TASK:
Tally up the lines below with "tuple" in them. Answer with the number only.

Top of TASK MATERIAL

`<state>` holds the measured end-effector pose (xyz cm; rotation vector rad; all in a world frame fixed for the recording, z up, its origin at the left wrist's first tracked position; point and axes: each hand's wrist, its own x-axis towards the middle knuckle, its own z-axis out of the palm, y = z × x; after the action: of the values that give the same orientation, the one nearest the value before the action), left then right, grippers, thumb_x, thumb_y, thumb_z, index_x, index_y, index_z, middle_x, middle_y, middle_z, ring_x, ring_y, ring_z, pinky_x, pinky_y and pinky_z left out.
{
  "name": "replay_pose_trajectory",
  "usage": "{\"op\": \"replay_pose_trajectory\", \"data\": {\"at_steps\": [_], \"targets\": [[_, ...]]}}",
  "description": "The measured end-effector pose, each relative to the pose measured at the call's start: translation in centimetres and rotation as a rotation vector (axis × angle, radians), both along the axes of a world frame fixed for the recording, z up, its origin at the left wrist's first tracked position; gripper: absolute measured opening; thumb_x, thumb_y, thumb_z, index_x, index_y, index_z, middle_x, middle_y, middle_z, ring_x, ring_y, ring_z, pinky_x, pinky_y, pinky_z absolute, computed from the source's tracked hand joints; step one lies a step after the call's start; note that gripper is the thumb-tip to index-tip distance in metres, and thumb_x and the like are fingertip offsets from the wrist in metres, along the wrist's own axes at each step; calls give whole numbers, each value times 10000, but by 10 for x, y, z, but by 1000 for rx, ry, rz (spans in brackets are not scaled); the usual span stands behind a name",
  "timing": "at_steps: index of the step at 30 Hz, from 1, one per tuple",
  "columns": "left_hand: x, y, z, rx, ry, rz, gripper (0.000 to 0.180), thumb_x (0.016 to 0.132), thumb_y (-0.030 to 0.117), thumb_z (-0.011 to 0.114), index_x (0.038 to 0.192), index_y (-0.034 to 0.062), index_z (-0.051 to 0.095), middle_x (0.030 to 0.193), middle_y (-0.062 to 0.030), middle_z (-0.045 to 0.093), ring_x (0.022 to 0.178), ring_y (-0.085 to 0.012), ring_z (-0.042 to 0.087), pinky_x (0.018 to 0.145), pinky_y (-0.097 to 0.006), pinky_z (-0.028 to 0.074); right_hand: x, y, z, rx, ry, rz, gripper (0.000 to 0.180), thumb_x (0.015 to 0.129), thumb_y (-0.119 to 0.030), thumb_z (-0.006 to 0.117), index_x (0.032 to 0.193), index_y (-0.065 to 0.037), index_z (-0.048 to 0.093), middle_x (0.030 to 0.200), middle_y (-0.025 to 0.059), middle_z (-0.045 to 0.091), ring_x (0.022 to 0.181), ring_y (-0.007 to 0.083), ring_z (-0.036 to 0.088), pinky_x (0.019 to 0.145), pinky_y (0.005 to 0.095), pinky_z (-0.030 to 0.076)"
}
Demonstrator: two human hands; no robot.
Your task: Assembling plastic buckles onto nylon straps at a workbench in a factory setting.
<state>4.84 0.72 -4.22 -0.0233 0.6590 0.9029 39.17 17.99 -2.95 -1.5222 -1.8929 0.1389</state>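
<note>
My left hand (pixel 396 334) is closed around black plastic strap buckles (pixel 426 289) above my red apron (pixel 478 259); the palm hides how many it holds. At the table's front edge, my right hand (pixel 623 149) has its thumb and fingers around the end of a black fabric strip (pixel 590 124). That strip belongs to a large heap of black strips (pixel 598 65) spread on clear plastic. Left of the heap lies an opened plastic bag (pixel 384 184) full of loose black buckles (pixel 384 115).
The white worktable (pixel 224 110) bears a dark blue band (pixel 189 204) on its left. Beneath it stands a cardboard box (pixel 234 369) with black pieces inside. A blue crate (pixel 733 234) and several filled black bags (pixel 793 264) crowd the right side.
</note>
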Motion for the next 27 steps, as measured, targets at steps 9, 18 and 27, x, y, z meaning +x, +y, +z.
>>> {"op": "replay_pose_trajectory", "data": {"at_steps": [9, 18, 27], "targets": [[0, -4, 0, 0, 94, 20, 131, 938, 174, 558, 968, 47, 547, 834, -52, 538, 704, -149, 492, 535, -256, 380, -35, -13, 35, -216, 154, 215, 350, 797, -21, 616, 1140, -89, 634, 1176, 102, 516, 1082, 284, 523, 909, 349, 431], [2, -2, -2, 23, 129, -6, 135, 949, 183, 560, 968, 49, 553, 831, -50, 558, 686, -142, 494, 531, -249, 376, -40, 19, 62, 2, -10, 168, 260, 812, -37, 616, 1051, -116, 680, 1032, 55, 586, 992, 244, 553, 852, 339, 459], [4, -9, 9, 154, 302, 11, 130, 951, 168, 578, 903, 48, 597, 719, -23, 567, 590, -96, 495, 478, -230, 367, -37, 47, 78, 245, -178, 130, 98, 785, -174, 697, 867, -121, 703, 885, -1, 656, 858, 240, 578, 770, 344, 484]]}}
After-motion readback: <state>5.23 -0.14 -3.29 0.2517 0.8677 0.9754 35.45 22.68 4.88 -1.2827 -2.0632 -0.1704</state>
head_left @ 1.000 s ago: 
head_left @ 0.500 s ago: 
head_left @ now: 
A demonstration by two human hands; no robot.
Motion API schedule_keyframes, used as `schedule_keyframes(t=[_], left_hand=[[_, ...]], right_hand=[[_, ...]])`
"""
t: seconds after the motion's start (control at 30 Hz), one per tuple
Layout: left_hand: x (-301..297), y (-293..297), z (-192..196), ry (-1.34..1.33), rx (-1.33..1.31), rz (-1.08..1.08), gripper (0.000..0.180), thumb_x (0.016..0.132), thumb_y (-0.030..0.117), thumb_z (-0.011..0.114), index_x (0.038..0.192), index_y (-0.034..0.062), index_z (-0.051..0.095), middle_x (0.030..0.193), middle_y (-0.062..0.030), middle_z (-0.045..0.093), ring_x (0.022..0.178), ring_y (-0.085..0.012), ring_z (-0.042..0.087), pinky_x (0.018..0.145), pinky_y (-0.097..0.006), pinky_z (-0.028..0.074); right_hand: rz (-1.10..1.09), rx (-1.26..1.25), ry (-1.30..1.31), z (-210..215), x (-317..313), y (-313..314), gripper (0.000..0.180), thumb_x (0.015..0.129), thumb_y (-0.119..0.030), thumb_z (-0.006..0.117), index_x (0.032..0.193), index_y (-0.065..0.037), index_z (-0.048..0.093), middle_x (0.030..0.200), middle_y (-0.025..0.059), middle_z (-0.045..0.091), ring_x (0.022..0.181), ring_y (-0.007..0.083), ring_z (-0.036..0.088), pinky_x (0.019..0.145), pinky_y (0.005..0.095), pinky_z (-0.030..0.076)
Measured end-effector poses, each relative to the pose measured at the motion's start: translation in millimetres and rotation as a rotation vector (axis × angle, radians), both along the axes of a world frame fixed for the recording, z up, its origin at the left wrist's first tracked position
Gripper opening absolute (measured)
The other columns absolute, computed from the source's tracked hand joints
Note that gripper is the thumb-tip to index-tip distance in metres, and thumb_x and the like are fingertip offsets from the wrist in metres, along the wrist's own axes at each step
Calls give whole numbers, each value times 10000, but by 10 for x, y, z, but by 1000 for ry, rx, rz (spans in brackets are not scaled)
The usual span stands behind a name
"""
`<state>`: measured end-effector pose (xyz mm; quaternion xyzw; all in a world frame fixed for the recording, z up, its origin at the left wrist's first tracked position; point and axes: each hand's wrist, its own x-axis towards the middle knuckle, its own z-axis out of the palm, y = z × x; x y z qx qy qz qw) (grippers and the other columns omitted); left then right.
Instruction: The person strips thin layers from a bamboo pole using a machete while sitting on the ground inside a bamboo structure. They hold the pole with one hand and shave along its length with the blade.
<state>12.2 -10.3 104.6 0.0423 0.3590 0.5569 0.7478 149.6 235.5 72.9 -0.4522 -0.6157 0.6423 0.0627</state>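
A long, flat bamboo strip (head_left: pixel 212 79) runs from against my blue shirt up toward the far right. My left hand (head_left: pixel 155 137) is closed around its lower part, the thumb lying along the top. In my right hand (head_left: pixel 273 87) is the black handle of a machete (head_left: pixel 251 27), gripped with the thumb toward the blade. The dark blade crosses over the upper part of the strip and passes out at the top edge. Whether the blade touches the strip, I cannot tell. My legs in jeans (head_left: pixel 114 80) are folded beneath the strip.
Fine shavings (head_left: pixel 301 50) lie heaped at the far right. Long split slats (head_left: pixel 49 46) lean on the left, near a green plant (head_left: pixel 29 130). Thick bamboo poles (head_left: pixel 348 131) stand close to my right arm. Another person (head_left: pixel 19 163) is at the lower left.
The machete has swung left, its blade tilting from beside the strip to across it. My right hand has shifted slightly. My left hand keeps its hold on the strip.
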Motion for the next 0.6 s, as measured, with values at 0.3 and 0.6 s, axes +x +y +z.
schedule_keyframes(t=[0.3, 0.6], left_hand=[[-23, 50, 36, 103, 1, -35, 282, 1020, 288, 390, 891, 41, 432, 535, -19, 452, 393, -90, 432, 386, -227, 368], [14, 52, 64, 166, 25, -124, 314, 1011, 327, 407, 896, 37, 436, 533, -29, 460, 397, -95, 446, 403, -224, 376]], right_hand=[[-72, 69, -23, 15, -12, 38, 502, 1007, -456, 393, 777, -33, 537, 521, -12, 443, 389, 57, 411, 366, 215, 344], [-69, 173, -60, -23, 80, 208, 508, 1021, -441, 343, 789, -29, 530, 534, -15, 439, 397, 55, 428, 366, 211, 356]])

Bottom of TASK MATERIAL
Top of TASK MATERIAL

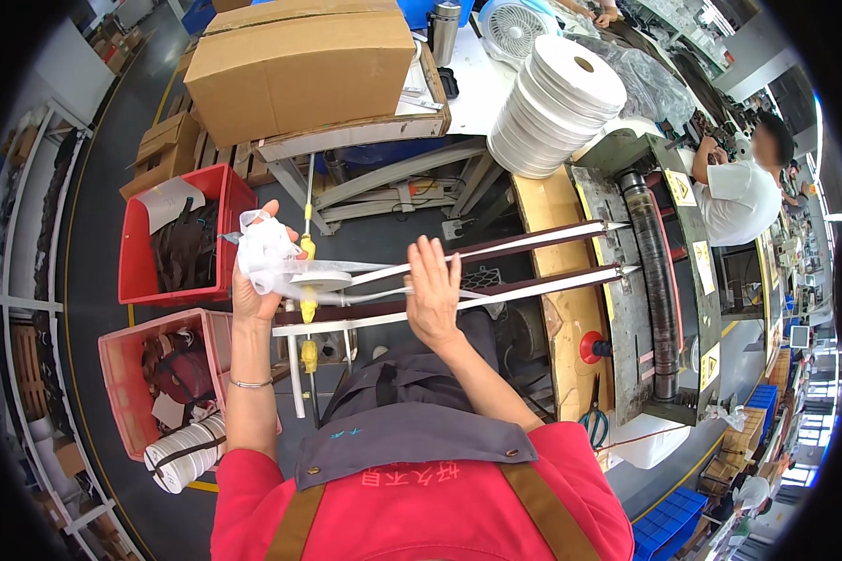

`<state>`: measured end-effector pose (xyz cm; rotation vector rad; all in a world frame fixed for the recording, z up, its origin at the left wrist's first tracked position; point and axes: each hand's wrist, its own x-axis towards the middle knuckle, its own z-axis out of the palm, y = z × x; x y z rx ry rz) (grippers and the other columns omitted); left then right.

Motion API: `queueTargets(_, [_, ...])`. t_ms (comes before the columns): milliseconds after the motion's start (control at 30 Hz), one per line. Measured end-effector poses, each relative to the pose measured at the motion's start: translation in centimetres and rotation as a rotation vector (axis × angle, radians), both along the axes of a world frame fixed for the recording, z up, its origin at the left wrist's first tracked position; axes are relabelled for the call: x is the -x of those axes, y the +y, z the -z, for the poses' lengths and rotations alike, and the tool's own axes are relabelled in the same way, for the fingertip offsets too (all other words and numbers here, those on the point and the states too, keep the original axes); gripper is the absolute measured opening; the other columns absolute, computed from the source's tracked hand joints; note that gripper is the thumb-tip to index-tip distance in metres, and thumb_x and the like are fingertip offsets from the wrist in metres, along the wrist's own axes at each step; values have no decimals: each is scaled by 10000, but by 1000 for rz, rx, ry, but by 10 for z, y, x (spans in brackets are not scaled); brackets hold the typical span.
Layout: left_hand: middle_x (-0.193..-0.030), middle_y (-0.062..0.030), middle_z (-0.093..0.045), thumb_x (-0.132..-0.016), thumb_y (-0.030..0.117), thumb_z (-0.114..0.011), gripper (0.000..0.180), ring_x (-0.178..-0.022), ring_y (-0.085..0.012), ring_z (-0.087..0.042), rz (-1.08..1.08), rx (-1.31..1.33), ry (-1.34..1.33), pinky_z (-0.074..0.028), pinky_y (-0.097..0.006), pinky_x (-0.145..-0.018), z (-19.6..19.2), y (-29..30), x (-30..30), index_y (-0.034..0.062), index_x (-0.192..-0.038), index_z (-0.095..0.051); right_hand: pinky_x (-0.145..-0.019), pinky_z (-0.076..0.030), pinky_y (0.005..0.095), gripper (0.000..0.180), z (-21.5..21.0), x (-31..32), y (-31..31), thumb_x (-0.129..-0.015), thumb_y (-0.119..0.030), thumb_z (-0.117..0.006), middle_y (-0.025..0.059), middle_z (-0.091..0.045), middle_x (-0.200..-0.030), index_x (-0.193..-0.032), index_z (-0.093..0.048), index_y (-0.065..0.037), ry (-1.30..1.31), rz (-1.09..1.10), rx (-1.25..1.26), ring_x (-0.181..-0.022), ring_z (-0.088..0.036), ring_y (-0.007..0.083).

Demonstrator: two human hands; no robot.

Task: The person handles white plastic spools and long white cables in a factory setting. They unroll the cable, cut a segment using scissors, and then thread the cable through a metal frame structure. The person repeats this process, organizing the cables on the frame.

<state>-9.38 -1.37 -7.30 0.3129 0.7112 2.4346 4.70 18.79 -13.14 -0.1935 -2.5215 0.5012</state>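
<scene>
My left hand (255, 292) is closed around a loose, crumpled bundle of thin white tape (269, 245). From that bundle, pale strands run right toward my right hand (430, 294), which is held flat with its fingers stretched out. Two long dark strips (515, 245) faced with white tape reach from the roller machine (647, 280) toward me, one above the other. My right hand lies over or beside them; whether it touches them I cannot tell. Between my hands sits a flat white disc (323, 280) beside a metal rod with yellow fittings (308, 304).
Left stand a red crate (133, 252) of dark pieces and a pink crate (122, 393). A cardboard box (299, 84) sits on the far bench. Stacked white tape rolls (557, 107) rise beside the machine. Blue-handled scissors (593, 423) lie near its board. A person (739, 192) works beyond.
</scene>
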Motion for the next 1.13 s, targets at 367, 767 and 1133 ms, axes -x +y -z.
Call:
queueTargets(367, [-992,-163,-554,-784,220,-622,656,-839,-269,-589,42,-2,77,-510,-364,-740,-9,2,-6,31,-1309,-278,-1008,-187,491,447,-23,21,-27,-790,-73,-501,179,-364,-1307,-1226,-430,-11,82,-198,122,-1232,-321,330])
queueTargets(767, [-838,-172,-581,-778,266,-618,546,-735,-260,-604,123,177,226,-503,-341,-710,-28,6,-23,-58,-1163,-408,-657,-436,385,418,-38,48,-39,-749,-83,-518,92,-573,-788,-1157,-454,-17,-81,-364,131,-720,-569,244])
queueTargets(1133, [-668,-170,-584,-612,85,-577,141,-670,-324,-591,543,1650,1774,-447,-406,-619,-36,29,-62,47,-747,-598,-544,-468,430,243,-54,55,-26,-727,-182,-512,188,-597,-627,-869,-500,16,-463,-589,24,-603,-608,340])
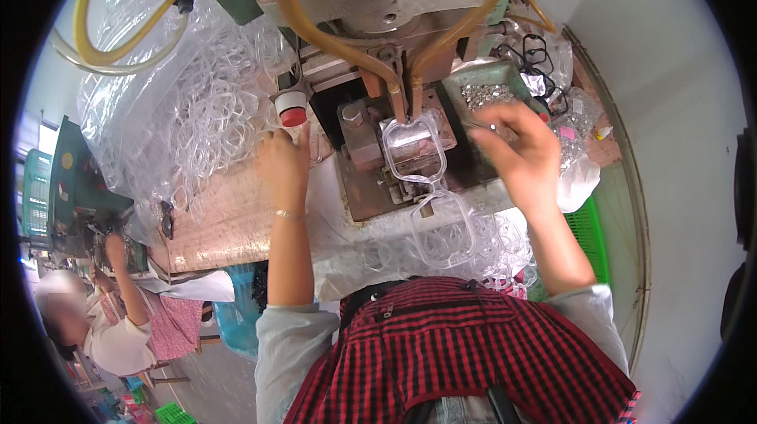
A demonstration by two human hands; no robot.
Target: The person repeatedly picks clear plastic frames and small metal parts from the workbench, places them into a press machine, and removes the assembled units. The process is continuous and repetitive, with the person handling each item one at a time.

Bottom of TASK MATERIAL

OUTPUT FOR THIS EXERCISE:
2